→ **TASK DETAILS**:
Going through the material below, please gather all lines with the word "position" in them.
::: GIVEN DATA :::
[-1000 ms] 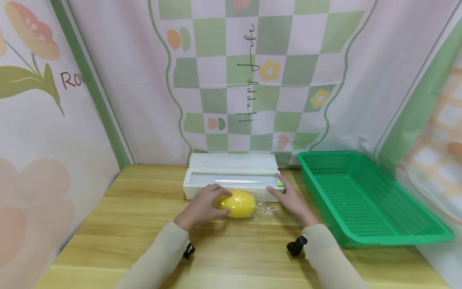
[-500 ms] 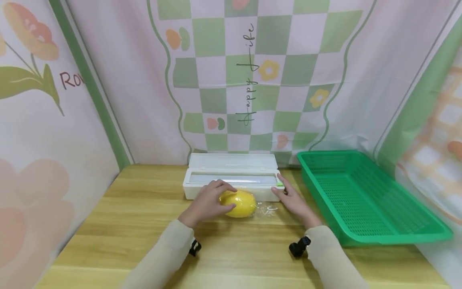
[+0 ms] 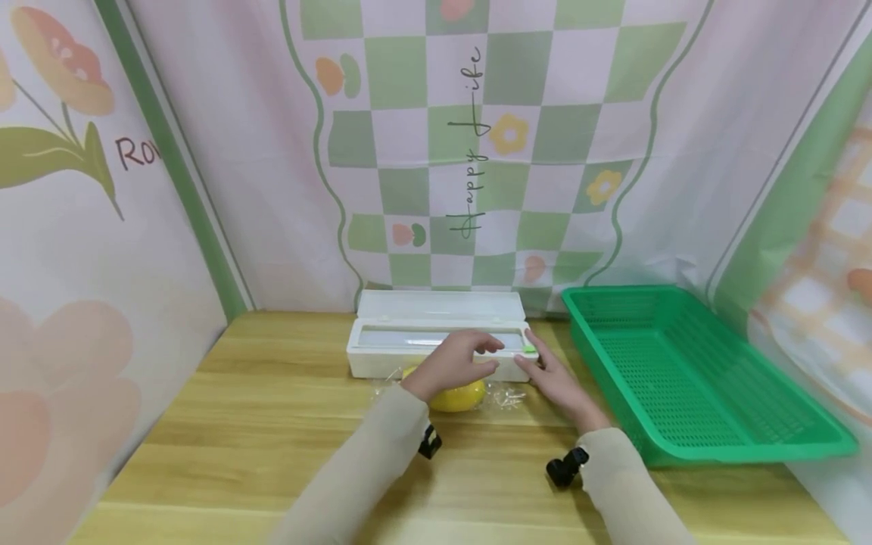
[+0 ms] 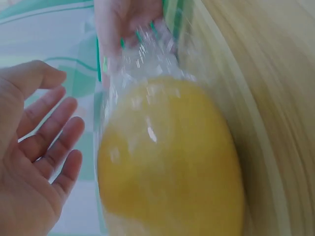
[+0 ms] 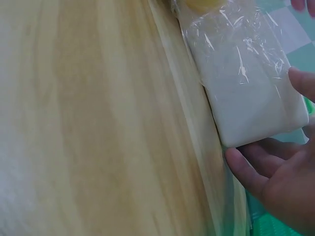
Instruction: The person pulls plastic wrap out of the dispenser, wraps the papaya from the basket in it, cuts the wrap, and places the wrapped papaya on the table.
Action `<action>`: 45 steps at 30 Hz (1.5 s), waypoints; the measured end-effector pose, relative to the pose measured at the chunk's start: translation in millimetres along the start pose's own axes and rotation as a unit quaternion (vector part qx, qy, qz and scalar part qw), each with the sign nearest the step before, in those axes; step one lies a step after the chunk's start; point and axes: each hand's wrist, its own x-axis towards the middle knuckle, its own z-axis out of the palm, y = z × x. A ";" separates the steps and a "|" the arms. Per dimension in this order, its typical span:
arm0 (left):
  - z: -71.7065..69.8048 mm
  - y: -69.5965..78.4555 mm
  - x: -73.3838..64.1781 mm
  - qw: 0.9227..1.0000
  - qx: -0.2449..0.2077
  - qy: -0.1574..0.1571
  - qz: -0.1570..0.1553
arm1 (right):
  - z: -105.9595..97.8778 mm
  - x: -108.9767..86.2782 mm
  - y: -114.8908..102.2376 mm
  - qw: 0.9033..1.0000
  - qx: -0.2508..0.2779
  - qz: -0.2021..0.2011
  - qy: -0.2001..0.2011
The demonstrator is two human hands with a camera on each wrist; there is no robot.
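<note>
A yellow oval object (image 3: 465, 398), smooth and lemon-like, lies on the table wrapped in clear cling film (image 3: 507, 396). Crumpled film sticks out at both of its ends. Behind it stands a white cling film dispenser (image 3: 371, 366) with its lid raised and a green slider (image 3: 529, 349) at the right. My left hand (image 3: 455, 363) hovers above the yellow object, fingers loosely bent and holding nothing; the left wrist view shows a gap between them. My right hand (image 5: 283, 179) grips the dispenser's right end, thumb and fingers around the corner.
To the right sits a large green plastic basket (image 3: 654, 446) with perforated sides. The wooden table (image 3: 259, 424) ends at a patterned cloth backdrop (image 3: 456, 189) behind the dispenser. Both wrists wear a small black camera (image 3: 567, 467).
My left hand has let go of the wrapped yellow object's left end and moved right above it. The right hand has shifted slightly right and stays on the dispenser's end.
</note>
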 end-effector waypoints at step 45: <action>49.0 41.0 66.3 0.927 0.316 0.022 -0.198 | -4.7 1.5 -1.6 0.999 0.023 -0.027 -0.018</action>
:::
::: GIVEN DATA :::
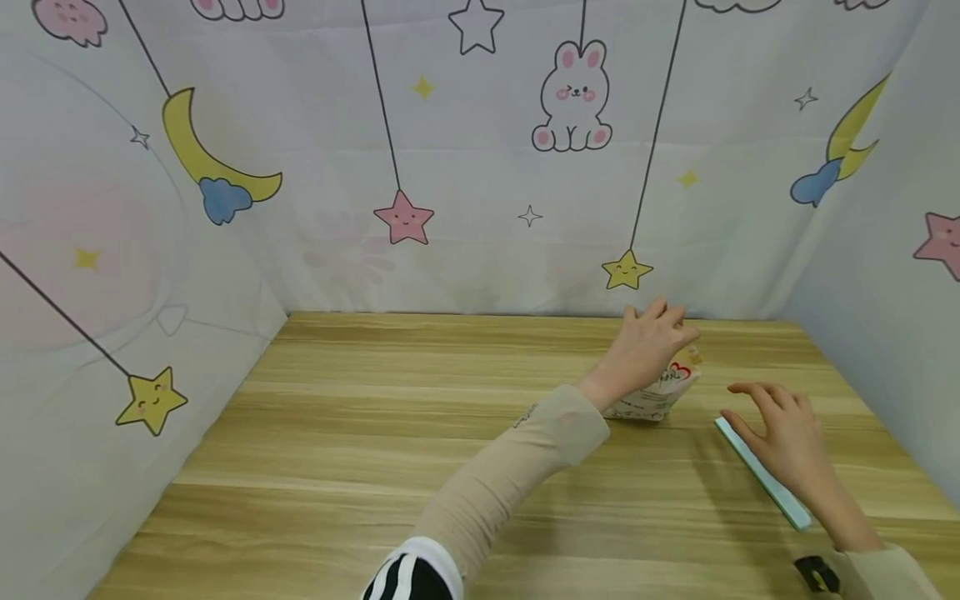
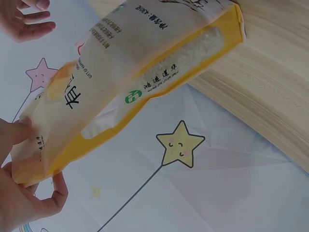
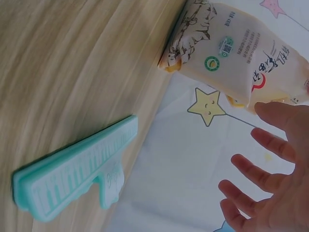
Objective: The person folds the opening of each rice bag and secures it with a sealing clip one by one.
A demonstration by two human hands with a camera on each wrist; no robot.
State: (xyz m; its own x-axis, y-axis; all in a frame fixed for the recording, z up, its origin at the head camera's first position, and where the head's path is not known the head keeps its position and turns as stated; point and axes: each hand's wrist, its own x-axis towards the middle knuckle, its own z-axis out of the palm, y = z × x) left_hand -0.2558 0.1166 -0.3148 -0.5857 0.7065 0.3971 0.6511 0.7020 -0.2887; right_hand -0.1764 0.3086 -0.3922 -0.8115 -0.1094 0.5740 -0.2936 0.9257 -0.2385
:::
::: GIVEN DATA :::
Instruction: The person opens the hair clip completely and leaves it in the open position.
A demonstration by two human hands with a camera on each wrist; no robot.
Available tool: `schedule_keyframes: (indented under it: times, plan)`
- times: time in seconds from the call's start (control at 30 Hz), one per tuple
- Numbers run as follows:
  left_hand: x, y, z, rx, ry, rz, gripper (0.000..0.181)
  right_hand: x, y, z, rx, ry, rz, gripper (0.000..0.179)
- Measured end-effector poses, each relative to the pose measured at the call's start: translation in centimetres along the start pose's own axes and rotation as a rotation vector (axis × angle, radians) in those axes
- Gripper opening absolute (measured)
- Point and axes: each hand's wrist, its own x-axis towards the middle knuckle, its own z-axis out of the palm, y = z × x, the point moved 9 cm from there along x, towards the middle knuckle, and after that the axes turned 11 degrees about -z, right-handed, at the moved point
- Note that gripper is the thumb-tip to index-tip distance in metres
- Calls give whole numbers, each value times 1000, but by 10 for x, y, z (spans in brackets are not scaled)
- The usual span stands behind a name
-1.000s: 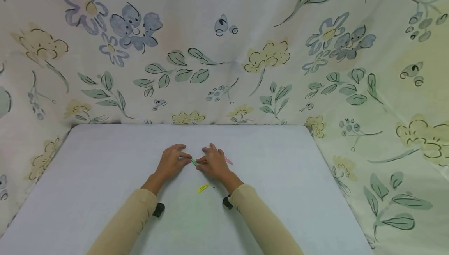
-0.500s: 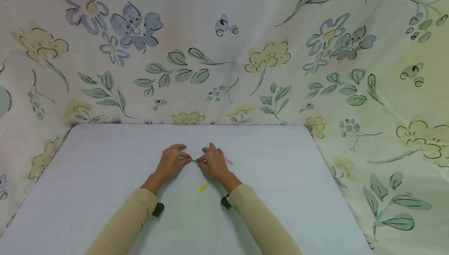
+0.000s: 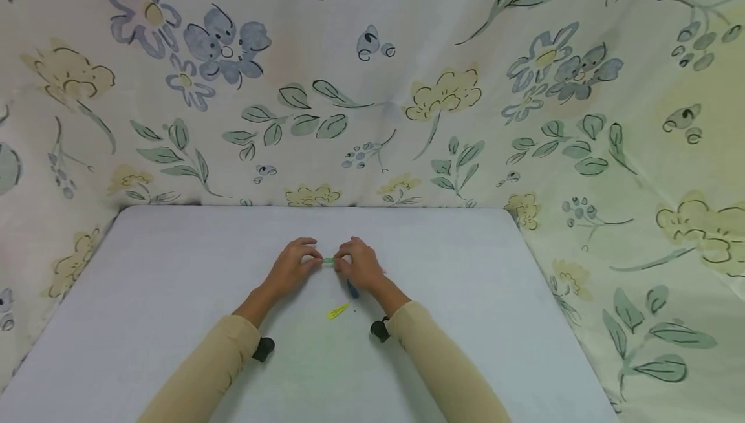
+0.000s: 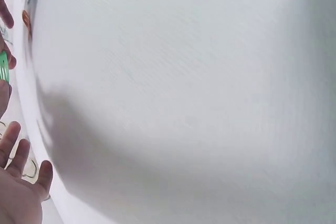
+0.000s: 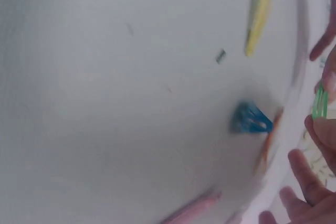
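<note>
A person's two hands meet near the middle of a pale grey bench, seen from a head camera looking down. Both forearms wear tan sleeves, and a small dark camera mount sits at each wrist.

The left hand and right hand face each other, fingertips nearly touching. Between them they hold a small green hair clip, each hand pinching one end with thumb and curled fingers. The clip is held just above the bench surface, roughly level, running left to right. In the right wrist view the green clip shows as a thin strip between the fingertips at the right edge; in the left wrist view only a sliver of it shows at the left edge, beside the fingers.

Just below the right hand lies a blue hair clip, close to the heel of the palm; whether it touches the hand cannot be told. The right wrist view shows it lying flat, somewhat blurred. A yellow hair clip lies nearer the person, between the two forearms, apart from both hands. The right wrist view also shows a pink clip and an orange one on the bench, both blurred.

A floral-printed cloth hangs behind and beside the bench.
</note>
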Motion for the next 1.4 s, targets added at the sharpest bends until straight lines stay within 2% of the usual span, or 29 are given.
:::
→ **TASK RESULT**:
State: (xyz m; its own x-axis, y-axis; all in a frame fixed for the recording, z up, its origin at the head camera's first position, and where the head's path is not known the head keeps its position and turns as stated; point and axes: each hand's wrist, its own x-axis towards the middle knuckle, its own z-axis out of the palm, y = z × x) left_hand -0.2558 0.1166 -0.3148 -0.5857 0.7065 0.3971 0.6511 0.7020 -0.2887; right_hand -0.1764 0.3086 -0.3922 -0.8115 -0.1094 0.5740 -0.2936 0.9257 -0.2385
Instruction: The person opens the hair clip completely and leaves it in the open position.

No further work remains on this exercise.